- _REQUIRED WORK_:
Give back the listing underneath, unchanged and complete.

- _WORKING DATA_:
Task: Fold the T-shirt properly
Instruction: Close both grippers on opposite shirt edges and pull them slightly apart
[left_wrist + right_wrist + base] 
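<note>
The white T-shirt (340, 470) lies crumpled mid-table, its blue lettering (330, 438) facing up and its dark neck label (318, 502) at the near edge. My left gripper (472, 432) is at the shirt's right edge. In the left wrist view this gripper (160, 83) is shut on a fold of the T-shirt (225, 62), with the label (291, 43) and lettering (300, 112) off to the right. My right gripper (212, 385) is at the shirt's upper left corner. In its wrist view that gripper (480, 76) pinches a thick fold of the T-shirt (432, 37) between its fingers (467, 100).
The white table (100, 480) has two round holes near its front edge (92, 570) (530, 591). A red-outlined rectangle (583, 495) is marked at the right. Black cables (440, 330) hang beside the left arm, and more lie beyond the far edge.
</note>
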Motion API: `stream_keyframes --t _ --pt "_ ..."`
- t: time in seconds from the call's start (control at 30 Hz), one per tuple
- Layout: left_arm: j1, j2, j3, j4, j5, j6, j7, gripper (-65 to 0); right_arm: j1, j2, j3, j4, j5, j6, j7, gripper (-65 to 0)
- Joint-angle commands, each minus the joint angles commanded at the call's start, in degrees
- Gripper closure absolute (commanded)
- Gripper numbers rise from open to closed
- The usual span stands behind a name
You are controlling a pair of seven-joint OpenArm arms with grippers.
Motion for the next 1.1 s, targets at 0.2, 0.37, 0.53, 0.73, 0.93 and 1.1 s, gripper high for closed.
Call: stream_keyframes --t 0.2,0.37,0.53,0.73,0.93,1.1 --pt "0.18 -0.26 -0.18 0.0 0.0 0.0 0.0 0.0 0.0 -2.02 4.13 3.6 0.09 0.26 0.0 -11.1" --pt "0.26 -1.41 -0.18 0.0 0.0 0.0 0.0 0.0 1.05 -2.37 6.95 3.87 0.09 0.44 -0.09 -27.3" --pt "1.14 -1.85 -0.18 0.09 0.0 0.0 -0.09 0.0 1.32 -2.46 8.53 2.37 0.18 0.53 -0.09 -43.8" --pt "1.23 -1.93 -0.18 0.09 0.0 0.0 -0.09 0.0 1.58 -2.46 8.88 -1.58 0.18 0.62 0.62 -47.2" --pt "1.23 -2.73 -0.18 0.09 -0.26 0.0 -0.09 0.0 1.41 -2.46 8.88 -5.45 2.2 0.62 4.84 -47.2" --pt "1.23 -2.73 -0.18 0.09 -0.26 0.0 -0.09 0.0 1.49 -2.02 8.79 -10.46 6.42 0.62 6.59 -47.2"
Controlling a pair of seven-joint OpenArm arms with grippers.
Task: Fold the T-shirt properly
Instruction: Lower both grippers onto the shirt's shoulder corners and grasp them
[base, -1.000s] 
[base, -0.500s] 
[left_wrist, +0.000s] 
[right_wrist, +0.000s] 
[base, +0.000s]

- _TASK SOLUTION_:
Task: Fold the T-shirt properly
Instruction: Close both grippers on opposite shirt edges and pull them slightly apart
[left_wrist + right_wrist + base] 
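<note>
The white T-shirt (340, 470) lies crumpled mid-table, its blue lettering (330, 438) facing up and its dark neck label (318, 502) at the near edge. My left gripper (472, 432) is at the shirt's right edge. In the left wrist view this gripper (160, 83) is shut on a fold of the T-shirt (225, 62), with the label (291, 43) and lettering (300, 112) off to the right. My right gripper (212, 385) is at the shirt's upper left corner. In its wrist view that gripper (480, 76) pinches a thick fold of the T-shirt (432, 37) between its fingers (467, 100).
The white table (100, 480) has two round holes near its front edge (92, 570) (530, 591). A red-outlined rectangle (583, 495) is marked at the right. Black cables (440, 330) hang beside the left arm, and more lie beyond the far edge.
</note>
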Motion API: `stream_keyframes --t _ --pt "_ ..."`
- t: time in seconds from the call's start (control at 30 Hz), one per tuple
- Layout: left_arm: j1, j2, j3, j4, j5, j6, j7, gripper (-65 to 0); right_arm: j1, j2, j3, j4, j5, j6, j7, gripper (-65 to 0)
- Joint-angle commands, each minus the joint angles commanded at the call's start, in degrees
- Gripper closure absolute (commanded)
- Gripper numbers rise from open to closed
- The usual span stands behind a name
You are controlling a pair of seven-joint OpenArm arms with grippers.
Motion for the next 1.1 s, targets at 0.2, 0.37, 0.53, 0.73, 0.93 and 1.1 s, gripper high for closed.
Call: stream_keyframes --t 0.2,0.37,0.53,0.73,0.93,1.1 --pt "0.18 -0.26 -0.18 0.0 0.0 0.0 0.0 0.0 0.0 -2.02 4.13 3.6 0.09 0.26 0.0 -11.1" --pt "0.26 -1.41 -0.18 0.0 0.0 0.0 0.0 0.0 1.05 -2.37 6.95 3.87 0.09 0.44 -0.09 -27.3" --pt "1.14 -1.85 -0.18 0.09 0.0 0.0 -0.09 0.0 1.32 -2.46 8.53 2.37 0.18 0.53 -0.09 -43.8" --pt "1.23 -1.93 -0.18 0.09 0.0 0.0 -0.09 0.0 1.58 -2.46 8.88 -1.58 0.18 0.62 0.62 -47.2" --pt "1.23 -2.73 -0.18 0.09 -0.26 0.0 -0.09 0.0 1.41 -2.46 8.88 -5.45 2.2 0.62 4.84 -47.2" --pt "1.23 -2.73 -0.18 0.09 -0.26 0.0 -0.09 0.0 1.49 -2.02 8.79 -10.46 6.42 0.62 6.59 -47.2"
Controlling a pair of seven-joint OpenArm arms with grippers.
Task: Fold the T-shirt properly
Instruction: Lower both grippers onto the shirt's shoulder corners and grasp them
[base, -1.000s] 
[base, -0.500s] 
[left_wrist, +0.000s] 
[right_wrist, +0.000s] 
[base, +0.000s]

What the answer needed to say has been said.